■ Provided data ■
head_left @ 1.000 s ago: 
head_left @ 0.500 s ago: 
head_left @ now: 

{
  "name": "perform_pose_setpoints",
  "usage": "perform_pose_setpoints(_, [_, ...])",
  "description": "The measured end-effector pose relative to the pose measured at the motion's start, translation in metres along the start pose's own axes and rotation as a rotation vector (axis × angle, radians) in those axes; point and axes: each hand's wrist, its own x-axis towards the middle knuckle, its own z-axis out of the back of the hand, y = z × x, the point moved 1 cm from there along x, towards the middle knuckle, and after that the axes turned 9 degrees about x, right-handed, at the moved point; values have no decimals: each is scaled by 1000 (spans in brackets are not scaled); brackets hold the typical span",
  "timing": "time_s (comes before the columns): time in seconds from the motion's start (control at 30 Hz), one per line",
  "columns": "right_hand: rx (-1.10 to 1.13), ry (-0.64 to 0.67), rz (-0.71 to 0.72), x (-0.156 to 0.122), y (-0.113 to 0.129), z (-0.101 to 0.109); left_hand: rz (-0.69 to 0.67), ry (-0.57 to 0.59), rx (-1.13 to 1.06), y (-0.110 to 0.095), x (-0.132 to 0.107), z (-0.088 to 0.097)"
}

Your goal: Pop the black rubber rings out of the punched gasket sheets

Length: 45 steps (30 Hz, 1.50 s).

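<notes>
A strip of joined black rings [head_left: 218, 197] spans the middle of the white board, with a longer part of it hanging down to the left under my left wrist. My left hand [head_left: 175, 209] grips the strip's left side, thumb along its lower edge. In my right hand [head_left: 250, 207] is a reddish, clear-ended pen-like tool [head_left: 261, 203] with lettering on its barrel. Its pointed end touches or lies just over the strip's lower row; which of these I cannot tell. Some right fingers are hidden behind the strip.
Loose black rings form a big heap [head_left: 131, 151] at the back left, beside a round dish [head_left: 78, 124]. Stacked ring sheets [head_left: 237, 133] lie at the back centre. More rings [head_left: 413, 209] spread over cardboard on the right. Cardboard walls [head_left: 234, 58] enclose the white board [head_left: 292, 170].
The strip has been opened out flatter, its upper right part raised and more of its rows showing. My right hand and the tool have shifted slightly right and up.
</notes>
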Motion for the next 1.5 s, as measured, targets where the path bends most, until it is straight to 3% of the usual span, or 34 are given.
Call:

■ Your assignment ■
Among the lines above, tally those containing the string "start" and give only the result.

■ Written response ■
2